Akinboro is credited with creating the AgriKore platform, a blockchain-based e-wallet system connecting farmers with suppliers, markets, and financial services. The system has been adopted in other countries, including Liberia, Togo, and Afghanistan. His work spans fintech, agritech, sustainable innovation, and blockchain.

He later co-founded Tórónet Chain, a blockchain protocol focused on decentralized economic systems, and VorianCorelli, a marketplace for agricultural small and medium-sized enterprises (SMEs). On his success, he attributes it to being a visionary who conquered the global stage by remaining committed to his African roots.

== Legal issues ==
In 2022, Akinboro and a former subsidiary of Cellulant faced allegations of financial misconduct.
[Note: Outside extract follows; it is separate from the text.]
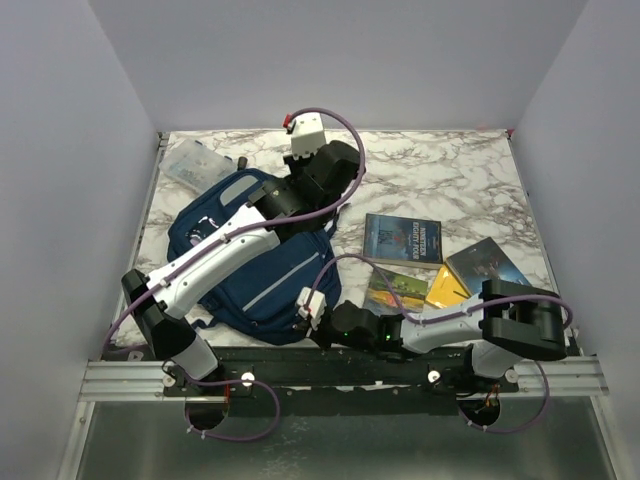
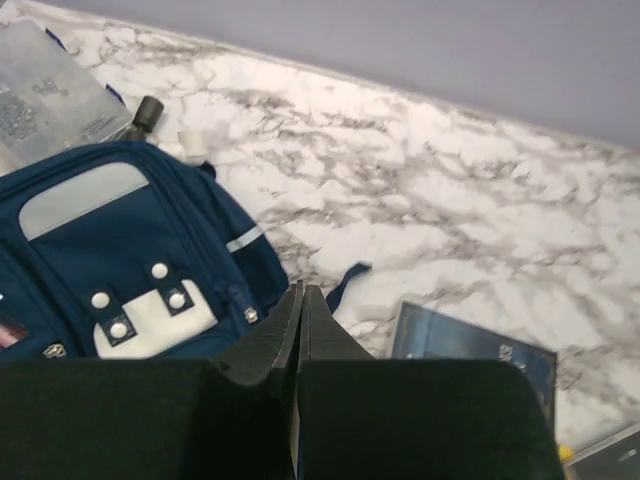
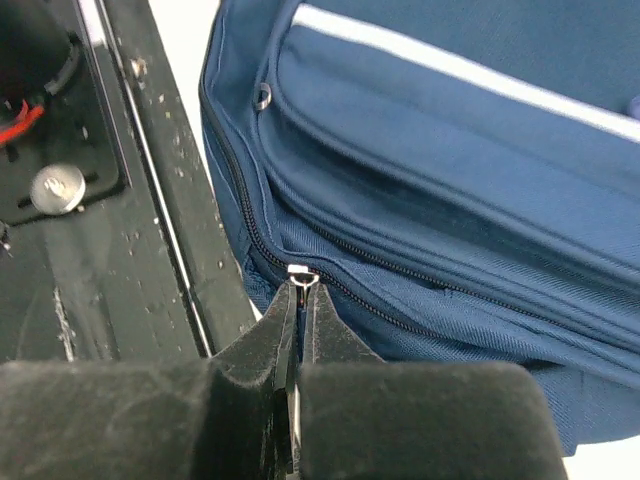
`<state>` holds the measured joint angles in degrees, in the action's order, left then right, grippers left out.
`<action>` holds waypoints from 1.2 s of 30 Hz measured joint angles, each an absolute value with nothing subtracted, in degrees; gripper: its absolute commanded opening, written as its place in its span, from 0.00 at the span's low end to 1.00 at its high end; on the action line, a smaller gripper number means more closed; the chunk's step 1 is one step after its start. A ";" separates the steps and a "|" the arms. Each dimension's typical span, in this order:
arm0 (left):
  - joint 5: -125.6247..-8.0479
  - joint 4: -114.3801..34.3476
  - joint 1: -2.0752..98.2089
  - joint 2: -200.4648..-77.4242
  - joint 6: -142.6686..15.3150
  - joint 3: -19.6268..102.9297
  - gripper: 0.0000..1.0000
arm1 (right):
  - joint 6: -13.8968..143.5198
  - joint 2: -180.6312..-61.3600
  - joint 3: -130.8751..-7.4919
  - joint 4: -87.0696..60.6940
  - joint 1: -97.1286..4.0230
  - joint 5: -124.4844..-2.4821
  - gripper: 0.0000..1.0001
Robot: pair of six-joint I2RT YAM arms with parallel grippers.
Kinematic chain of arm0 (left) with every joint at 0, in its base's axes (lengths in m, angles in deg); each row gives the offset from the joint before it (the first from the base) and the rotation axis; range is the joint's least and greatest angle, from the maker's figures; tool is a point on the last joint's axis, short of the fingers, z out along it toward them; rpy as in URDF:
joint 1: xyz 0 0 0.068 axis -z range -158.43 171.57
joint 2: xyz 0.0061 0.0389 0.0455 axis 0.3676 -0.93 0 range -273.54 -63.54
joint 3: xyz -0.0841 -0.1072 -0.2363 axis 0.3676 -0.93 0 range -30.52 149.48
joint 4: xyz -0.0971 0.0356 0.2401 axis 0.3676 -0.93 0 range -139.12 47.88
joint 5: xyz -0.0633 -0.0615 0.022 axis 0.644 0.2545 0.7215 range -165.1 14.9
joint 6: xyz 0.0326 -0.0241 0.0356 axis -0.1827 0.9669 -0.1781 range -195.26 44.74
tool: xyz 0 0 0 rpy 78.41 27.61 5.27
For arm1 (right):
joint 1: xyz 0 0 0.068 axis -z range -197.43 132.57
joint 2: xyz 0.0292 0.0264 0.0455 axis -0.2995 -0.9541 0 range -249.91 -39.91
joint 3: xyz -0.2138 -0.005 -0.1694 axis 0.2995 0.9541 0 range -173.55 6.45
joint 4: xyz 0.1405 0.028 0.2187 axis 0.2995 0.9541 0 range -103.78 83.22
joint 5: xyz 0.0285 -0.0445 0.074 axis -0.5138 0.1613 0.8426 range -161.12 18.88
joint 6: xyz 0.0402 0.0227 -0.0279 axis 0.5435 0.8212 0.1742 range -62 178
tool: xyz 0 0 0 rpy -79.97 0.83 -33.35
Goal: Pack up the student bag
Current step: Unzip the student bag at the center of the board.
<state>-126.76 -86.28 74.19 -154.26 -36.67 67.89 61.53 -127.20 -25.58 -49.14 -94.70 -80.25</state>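
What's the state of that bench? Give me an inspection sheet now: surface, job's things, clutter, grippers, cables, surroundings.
Surface: marble-patterned table, no spills seen.
Job's things: student bag lies flat left of centre, partly under the left arm.
Clutter: clear plastic box beyond the bag; several books to its right.
Grippers: left gripper shut, empty, above the bag's edge; right gripper shut on zipper pull at the bag's near side.
Cables: purple cables run along both arms, one looping beyond the bag.
Surroundings: plain walls on three sides; nothing else seen.
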 measured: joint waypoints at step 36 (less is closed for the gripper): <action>-100.77 -85.39 80.96 -163.63 -48.08 39.37 0.50 | 68.70 -121.10 -3.16 -73.84 -91.58 -84.16 0.00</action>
<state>-100.77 -85.39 80.96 -163.63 -48.08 39.37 68.70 -121.10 -3.16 -73.84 -91.58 -84.16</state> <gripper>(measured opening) 0.647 0.012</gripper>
He was forced to resign, and 48 employees were dismissed. The case was later resolved through an out-of-court agreement, and he was cleared of wrongdoing.

== Education ==
Akinboro obtained a postgraduate qualification in Business Management from Heriot-Watt University in 2005 and later studied Business Economics at University of Oxford's Said Business School. He also completed executive education programmes at Harvard Business School and Endeavor Global.

== Recognition ==
He has been recognized as an Endeavor Entrepreneur for his role in building high-impact ventures in Africa.